An ICE supervisor will have final approval on whether a retainer should be placed on a person with questionable immigration status.

"I need to know who comes into this jail and who goes out," says Neil Warren, Cobb County's Sheriff. "Just like any individual for whatever reason who's arrested and comes into Cobb Jail, their fingerprints will be placed into the database."

Warren added that as of Monday, of the 2,155 inmates at Cobb County Jail, approximately 324 were foreign nationals and that 63 of those inmates had been labeled as persons of interest to federal immigration authorities.

Felicia Skinner, ICE's acting field director for detention and removal operations, calls local law enforcement agencies the front lines of the federal government's illegal immigration effort. "Oftentimes, county jails are the first responders," says Skinner. "They encounter these individuals in their facilities who pose a threat to national security and also to our communities. So it's a public safety issue."

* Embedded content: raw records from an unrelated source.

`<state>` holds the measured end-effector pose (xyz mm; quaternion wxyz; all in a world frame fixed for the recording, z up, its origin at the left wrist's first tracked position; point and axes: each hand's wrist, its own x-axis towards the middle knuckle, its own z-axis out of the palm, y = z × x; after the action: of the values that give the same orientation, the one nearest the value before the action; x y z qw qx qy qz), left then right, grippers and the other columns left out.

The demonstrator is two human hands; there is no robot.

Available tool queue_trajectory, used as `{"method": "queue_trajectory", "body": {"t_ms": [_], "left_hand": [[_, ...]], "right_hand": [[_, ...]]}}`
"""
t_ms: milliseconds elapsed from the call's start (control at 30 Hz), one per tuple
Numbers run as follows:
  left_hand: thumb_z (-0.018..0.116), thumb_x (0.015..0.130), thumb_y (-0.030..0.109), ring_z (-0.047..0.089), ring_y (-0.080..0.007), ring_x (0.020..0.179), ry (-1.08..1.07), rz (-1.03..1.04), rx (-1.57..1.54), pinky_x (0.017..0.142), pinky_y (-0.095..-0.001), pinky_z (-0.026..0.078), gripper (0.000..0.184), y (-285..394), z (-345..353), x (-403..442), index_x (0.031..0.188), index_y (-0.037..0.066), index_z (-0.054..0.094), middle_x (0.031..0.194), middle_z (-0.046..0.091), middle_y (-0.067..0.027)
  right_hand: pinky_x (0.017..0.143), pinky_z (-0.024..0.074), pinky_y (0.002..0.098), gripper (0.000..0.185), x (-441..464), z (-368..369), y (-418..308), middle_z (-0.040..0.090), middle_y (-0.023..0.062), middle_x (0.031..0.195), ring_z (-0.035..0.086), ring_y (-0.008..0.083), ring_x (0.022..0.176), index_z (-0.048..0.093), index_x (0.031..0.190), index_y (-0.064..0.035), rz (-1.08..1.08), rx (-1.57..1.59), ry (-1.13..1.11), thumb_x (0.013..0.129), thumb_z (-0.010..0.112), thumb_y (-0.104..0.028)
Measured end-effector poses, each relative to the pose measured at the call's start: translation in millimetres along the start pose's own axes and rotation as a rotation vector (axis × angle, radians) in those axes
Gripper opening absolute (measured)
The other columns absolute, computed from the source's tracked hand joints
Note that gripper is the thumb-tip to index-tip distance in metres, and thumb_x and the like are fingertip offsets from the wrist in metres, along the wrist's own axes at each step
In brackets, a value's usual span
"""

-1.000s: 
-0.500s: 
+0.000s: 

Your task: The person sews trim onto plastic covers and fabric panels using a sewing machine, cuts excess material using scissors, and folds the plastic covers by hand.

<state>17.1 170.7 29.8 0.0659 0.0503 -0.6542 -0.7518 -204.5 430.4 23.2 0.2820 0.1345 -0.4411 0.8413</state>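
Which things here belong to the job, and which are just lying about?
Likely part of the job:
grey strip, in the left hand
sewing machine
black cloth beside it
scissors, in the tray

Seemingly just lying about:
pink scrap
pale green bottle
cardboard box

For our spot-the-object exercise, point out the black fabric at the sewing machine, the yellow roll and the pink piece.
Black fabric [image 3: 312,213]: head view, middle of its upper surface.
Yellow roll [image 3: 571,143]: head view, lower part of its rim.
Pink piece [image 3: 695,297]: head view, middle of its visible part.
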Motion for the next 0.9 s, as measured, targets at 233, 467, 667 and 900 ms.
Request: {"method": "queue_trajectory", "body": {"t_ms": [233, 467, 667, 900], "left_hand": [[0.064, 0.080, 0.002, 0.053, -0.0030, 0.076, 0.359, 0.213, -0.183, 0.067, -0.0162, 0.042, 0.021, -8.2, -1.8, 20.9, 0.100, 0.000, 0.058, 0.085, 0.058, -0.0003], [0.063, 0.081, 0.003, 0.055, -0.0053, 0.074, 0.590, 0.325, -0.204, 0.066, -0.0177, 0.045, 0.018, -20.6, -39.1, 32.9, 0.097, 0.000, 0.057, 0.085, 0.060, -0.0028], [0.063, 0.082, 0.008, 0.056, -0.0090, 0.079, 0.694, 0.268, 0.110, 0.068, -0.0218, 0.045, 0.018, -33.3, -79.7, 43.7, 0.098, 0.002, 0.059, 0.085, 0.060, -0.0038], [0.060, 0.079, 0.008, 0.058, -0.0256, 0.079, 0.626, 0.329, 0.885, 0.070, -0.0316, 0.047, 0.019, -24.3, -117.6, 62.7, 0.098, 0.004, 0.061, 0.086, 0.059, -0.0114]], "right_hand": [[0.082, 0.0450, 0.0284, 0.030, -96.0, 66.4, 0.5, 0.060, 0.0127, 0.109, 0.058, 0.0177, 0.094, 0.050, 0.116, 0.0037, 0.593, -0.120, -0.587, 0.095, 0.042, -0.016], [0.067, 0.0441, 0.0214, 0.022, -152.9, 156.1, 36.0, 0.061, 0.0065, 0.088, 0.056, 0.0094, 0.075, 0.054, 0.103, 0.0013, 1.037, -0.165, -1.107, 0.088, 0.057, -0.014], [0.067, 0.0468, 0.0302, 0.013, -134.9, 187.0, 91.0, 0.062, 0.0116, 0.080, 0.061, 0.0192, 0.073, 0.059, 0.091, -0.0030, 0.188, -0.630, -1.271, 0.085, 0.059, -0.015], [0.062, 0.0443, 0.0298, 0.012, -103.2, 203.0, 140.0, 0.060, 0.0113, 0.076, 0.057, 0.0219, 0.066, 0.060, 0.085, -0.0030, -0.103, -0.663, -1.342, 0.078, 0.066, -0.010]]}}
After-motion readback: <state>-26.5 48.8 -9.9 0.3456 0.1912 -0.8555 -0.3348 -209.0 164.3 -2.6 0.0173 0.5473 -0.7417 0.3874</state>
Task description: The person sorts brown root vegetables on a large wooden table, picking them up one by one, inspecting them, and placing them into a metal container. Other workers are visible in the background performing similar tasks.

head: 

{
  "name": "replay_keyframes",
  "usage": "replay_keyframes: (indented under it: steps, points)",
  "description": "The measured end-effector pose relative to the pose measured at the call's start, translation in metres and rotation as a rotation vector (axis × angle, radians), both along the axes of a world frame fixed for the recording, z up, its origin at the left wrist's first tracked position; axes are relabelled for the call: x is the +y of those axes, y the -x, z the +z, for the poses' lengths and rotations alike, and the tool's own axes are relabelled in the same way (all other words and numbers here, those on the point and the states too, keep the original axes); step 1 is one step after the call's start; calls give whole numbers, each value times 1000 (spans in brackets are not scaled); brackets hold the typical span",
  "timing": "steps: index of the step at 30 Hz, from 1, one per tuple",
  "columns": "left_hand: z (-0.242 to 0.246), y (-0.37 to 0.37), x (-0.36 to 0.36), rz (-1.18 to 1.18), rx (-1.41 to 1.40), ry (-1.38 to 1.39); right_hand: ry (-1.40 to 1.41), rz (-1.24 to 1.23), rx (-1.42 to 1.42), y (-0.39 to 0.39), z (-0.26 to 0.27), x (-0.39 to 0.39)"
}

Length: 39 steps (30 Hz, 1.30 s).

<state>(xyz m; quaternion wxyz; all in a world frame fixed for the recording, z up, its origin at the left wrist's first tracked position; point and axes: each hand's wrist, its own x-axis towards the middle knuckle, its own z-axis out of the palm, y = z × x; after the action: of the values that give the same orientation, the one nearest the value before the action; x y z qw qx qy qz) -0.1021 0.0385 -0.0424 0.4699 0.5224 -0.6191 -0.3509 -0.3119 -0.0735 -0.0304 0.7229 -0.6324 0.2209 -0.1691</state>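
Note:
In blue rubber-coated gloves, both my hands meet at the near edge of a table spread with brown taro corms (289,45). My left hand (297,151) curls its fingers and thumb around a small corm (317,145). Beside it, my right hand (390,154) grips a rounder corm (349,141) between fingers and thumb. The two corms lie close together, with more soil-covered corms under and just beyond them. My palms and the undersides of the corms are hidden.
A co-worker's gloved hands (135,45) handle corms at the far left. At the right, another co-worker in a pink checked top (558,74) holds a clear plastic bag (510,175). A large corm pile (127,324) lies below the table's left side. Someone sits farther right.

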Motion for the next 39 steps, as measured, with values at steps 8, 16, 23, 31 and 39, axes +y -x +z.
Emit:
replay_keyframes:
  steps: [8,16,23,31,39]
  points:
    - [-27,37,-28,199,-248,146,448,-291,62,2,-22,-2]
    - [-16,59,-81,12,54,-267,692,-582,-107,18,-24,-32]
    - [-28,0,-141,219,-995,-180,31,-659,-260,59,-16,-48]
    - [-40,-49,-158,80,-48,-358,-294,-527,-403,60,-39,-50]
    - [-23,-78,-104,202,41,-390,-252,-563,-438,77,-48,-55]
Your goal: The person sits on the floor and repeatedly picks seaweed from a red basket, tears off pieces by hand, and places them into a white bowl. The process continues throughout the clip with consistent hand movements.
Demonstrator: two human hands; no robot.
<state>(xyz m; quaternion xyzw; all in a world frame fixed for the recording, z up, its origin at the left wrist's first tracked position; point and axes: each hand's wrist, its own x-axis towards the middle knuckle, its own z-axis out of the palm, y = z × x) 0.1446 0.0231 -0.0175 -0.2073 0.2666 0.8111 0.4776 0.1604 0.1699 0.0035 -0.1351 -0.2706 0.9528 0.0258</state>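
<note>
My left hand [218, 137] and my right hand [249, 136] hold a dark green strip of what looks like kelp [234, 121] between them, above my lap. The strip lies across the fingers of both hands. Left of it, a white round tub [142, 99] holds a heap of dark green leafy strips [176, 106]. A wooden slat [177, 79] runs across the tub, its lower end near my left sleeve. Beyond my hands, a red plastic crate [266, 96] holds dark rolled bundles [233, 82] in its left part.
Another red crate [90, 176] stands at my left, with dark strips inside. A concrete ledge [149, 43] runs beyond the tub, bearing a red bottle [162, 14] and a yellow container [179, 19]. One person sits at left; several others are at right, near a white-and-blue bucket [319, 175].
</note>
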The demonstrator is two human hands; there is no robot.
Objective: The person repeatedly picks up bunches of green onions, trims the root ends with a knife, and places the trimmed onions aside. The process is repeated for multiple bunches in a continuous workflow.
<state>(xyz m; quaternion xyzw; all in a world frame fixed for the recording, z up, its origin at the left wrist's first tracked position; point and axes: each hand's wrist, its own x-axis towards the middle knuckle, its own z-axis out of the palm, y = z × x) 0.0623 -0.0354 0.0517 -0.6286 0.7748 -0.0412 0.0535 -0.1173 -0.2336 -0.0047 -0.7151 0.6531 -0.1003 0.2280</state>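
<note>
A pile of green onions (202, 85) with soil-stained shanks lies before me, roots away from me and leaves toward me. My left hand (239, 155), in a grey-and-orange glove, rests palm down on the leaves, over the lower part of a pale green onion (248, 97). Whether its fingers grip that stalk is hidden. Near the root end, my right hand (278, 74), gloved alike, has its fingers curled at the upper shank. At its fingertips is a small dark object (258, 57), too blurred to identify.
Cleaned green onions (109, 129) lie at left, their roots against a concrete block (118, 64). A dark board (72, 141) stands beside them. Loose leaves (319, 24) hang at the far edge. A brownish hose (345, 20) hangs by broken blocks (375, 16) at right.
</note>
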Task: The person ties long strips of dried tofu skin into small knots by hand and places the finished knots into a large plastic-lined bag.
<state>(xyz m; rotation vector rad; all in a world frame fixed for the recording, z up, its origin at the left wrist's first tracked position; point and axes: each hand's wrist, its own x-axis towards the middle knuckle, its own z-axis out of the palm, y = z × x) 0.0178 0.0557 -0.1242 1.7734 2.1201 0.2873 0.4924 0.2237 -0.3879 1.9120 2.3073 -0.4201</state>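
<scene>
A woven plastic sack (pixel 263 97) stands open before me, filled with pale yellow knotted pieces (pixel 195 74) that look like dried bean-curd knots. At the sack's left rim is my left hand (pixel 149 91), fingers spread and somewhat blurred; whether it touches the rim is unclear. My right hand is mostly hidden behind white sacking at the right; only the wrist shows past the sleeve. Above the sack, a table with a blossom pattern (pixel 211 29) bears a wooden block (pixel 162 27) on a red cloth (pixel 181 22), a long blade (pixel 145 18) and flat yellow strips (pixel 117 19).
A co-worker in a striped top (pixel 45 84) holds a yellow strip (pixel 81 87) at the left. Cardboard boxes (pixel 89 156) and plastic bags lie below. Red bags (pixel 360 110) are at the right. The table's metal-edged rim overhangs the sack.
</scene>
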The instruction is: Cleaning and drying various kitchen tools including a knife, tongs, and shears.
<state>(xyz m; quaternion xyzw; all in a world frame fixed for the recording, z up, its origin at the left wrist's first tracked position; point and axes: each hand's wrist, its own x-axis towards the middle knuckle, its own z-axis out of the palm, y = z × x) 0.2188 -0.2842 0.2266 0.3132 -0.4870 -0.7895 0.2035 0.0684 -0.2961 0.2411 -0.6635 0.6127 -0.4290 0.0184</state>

While Warren contends his goal is merely to remove criminals from the street and that racial profiling is not a part of the program, Cobb County Police Chief George Hatfield blames much of the city's increased crime rate upon the undocumented immigrant community.

"Armed robberies in our county are up 19 percent. We had a decrease in homicides from '05 to '06. Unfortunately, this year they're up and a lot of it is in the Latino community," says Hatfield. "A lot of it is being perpetrated by folks who are undocumented who are here."